A delação premiada de Nestor Cerveró, ex-diretor da área internacional da Petrobras, pode ajudar a esclarecer um dos mais polêmicos negócios da Petrobras, fechado no apagar das luzes do governo FHC. Trata-se da compra do grupo argentino Pérez Companc por US$ 1,1 bilhão, numa operação que teria rendido propinas de US$ 100 milhões para o PSDB, segundo declarou Cerveró em sua delação obtida pelo jornal Valor Econômico.
Anunciada em julho de 2002, no segundo semestre do último ano do segundo mandato de FHC, a operação foi duramente criticada pelos analistas de mercado. Sabia-se, naquele momento, que a Argentina, mergulhada em profunda crise econômica, estava prestes a desvalorizar sua moeda e a dar o calote nos seus títulos externos – o que de fato aconteceu. Além disso, já havia sinais claros de intervenção excessiva no mercado de petróleo.
Na época, a Petrobras era presidida por Francisco Gros, um banqueiro já falecido que havia presidido o BNDES com discurso privatista e também havia comandado o banco de investimentos Morgan Stanley. "Não estamos comprando uma galinha morta, mas uma galinha poedeira de ovos de ouro", disse ele, sobre a operação em que a Petrobras também assumia dívidas de US$ 2,2 bilhões da empresa pertencente ao bilionário Gregório Pérez Companc.
O mercado, no entanto, reagiu de forma extremamente negativa. "A empresa vinha vendendo ao mercado a idéia de que iria reduzir seu risco, mas decidiu investir num país de risco muito superior ao brasileiro", disse Edmo Chagas, que era analista do banco suíço UBS Warburg.
"Foi uma grande negociata", disparou Fernando Leite Siqueira, que era presidente da Associação dos Engenheiros da Petrobras, a Aepet. "Nosso próximo passo será contratar avaliações internas para calcular o tamanho dessa negociata, mas estimamos que a estatal tenha pago pelo menos US$ 300 milhões a mais".
O negócio era muito criticado em razão de dados objetivos. A Perez Companc era a empresa mais endividada do setor de petróleo em todo o mundo. Seu passivo representava 73% do patrimônio. Na Petrobras, a taxa, que era de 33%, passou para 42% depois da aquisição, enquanto a média mundial era de 25%.

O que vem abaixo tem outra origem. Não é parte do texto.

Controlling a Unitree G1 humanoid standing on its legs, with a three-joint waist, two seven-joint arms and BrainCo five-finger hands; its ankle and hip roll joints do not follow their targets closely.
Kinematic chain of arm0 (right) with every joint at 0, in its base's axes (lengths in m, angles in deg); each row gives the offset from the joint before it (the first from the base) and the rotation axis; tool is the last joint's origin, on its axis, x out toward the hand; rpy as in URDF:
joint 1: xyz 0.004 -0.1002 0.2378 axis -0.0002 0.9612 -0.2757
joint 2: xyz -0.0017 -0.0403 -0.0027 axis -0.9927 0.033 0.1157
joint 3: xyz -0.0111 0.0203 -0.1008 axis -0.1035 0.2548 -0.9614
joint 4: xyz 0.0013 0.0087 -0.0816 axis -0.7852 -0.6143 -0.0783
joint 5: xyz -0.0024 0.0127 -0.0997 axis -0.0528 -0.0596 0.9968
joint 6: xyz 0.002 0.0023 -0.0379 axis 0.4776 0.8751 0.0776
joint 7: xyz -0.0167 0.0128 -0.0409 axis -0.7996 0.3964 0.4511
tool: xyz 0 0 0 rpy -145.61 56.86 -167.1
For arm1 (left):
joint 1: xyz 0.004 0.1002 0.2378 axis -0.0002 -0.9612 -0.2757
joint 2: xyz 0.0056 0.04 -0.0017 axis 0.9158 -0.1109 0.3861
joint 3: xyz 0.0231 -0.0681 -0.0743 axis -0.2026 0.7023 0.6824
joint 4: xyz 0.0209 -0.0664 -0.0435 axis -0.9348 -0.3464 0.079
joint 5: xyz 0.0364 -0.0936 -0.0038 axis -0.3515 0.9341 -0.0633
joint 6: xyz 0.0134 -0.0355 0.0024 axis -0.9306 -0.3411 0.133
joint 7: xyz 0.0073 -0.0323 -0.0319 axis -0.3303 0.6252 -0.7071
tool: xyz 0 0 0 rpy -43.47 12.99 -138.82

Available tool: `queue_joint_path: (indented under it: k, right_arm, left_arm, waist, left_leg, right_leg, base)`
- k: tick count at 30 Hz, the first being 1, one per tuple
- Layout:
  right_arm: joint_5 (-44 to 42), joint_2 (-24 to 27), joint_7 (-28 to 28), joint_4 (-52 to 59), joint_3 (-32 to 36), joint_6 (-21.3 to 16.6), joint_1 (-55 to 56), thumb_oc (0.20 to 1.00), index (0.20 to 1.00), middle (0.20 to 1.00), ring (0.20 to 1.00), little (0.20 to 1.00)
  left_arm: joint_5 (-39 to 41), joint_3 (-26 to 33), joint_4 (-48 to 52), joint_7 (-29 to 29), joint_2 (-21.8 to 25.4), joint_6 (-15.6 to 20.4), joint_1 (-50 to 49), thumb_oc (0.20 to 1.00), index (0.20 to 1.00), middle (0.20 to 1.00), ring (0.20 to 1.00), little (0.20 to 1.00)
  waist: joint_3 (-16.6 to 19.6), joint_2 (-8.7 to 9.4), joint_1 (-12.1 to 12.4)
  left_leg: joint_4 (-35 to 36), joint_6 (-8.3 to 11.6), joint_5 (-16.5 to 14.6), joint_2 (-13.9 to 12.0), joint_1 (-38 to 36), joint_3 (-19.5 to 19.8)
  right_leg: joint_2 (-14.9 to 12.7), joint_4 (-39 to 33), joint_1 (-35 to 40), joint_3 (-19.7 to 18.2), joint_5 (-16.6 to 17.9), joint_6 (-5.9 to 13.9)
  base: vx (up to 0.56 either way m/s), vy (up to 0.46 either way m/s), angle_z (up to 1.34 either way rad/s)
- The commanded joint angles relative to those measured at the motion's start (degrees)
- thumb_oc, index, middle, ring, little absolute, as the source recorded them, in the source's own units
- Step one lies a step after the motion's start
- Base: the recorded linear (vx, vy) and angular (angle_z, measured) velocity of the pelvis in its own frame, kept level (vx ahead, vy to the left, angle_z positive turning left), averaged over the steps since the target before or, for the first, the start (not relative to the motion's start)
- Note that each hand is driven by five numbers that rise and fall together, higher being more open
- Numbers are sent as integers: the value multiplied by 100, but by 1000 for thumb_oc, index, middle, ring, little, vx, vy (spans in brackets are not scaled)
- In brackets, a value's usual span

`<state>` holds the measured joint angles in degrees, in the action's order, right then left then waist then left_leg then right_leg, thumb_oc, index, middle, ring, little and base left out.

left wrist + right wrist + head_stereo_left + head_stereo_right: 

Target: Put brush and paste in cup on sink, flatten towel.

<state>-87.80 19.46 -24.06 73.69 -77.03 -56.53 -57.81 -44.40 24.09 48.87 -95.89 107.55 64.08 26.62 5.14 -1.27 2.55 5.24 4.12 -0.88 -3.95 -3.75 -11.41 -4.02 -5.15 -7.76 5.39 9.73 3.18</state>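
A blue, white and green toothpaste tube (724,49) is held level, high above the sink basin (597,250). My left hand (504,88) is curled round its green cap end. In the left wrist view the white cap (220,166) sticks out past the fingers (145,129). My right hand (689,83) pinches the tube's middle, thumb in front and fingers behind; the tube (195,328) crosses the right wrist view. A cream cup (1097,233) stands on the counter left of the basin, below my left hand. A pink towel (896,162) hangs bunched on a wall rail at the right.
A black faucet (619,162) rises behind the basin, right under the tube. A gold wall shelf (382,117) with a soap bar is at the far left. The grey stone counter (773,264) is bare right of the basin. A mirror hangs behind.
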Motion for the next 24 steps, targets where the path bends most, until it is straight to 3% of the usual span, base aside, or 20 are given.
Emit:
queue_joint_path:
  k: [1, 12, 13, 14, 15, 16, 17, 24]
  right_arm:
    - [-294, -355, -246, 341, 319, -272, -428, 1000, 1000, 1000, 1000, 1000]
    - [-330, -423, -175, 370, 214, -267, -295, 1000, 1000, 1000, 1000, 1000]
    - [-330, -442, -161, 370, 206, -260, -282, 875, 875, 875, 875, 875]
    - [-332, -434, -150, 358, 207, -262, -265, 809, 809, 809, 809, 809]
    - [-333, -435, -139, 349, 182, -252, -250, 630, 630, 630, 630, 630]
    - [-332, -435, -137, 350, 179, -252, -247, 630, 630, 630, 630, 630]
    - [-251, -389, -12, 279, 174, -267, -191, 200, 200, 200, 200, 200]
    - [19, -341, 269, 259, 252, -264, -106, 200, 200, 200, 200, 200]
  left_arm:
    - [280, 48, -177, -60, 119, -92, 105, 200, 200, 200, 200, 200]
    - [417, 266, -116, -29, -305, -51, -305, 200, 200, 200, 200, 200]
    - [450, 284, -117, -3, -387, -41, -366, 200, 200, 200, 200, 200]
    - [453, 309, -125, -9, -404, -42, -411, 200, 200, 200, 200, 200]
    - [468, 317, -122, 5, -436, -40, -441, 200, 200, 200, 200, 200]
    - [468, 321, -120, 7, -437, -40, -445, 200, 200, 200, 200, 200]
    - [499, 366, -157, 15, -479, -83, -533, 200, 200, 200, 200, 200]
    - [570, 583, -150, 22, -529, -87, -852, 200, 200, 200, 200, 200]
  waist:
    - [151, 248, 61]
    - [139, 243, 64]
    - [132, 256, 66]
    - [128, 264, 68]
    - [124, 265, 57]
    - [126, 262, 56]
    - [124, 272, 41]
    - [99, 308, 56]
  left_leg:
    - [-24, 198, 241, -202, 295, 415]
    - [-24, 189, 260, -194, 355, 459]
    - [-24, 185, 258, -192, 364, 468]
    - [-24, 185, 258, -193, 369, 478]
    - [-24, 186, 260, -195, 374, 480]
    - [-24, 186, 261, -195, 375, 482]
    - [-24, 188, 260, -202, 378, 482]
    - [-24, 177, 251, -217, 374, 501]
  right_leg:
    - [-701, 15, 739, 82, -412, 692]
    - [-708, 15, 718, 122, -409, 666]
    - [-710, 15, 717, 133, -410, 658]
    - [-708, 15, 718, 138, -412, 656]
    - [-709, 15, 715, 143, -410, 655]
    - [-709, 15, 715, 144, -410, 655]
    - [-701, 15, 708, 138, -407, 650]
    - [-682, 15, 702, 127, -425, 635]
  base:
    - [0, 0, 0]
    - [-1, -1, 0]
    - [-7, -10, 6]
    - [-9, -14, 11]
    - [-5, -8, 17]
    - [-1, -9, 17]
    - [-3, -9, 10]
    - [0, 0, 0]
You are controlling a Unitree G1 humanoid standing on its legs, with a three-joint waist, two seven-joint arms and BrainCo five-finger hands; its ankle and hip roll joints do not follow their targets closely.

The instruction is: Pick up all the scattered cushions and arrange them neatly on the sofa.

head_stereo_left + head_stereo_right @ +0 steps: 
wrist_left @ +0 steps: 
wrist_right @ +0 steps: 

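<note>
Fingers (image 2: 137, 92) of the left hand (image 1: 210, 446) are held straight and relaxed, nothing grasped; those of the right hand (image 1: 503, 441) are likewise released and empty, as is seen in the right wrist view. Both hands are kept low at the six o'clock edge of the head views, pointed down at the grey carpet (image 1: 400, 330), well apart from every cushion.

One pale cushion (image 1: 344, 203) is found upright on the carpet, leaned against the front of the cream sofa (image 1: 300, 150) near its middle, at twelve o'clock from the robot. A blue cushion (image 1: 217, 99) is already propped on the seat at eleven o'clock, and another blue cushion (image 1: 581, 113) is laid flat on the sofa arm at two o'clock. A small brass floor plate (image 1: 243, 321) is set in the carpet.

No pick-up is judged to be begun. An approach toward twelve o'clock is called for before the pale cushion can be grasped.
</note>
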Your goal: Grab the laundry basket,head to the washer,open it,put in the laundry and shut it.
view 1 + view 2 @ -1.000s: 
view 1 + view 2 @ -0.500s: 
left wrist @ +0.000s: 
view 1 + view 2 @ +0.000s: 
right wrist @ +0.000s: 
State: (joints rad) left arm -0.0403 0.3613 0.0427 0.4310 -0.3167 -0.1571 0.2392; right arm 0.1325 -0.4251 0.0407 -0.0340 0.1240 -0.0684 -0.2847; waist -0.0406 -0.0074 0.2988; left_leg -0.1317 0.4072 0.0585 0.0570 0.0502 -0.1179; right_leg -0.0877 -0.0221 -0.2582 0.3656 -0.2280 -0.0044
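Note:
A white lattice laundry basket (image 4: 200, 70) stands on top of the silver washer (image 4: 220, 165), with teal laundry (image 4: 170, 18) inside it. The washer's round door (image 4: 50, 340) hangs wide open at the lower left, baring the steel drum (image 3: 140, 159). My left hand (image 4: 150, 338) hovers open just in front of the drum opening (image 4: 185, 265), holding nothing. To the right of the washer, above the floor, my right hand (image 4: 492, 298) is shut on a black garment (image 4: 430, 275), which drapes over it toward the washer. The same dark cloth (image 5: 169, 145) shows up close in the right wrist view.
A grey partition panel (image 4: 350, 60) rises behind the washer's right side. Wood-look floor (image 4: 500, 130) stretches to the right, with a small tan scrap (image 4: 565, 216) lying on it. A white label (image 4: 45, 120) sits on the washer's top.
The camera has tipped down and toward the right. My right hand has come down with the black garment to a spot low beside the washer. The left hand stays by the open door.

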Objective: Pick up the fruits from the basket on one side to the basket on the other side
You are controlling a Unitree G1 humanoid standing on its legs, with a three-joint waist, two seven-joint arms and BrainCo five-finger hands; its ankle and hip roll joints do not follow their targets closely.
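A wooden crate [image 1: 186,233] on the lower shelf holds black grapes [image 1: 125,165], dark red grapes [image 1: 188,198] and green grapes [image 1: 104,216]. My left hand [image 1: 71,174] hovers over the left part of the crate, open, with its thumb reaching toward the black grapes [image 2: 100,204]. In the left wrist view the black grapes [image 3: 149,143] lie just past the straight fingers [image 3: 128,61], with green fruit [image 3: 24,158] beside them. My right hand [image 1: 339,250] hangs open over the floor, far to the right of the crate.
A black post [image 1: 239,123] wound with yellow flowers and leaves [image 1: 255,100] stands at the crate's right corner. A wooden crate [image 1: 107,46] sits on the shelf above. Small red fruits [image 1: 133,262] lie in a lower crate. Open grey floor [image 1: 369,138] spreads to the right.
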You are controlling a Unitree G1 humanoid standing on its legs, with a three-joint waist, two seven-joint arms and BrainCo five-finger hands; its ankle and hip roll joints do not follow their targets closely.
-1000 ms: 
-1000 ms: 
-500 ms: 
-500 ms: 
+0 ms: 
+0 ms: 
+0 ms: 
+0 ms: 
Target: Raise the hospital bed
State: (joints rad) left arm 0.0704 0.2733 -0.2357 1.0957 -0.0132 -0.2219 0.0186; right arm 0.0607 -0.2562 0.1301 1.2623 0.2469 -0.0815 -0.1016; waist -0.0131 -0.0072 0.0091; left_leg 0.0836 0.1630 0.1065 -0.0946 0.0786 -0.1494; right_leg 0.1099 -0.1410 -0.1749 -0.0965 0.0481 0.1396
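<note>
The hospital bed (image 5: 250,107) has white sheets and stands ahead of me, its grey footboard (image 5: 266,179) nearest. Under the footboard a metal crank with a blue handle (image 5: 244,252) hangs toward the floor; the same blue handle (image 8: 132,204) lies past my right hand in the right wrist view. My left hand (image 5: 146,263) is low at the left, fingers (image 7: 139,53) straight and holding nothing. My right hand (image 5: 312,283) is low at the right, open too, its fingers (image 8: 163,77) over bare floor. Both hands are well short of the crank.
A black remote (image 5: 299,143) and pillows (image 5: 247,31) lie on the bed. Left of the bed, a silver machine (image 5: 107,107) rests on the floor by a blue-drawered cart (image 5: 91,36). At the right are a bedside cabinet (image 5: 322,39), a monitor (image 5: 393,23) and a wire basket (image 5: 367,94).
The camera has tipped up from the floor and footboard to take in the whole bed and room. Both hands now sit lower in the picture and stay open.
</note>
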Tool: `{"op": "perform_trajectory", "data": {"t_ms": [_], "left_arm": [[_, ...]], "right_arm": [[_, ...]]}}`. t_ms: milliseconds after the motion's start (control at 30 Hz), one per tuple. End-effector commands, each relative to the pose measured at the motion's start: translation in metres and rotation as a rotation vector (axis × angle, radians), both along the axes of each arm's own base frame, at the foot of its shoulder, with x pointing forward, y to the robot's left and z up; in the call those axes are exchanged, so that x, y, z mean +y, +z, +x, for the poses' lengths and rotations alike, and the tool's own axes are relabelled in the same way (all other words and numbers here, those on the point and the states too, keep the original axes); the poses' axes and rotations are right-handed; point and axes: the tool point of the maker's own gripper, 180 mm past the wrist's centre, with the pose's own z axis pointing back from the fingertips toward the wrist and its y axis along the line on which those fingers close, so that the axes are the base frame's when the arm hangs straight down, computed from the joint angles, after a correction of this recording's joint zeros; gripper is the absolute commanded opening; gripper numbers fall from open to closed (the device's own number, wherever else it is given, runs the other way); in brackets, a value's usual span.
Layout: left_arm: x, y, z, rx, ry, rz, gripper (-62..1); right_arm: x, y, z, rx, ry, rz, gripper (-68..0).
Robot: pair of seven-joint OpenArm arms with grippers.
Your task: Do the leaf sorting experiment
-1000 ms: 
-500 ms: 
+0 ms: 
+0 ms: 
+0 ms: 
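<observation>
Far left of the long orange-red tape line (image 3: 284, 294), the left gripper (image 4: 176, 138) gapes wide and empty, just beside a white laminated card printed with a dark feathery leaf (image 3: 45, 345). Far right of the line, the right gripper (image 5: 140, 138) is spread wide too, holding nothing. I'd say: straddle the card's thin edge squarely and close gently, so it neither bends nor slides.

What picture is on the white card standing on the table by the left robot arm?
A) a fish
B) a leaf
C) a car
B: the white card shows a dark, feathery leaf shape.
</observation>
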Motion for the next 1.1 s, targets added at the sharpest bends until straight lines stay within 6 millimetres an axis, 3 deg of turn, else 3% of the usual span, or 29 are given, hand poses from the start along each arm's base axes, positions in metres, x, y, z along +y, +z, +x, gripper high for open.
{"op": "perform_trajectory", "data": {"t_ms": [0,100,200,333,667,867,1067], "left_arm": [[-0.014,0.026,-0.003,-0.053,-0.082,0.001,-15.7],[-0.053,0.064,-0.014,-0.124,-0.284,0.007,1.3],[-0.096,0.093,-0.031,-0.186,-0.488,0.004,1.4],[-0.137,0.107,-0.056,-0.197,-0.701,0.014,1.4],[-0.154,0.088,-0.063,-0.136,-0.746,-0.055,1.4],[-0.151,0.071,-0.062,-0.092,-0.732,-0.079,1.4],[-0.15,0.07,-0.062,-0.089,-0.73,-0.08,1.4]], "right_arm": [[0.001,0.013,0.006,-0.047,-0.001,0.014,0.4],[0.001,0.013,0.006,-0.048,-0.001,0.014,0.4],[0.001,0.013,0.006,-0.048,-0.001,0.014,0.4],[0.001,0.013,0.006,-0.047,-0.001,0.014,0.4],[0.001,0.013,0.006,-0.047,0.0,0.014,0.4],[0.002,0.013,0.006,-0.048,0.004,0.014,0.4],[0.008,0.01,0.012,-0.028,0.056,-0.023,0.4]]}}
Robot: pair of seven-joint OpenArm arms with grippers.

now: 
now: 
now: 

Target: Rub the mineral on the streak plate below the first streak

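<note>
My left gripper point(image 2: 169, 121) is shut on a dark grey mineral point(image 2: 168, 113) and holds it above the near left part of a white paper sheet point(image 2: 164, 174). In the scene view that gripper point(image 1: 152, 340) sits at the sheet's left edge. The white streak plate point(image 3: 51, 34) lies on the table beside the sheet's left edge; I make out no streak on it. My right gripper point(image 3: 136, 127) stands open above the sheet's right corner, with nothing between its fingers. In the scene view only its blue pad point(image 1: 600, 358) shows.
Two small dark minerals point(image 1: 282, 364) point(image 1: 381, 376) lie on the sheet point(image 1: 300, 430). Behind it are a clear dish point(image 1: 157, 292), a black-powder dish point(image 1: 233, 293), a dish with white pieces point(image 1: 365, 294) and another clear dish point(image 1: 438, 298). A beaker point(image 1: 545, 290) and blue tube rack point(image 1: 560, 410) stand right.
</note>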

Além disso, no primeiro trimestre de 2002, a empresa argentina havia registrado um prejuízo de US$ 309 milhões. Com isso, a companhia estava sendo pressionada pelos credores a reestruturar sua dívida no curto prazo de US$ 1,2 bilhão.
Era uma operação que parecia tão ruim que as ações da Petrobras desabaram e o valor da estatal encolheu em US$ 1,9 bilhão, mais do que o US$ 1,1 bilhão que estava sendo pago aos Pérez Companc. "Para a Petrobras, o negócio significou uma perda de 8% em seu valor", disse o analista Cleomar Parisi, que atuava no Unibanco.
Na época, apenas um profissional da área de petróleo elogiou a operação: o ex-genro de FHC, David Zylberstajn, que comandava a Agência Nacional do Petróleo. "Foi uma bela jogada da Petrobrás. Se ela não comprasse, outra compraria, e uma excelente oportunidade de negócio seria perdida", afirmou.
A delação de Cerveró, no entanto, realimenta a polêmica sobre o caso.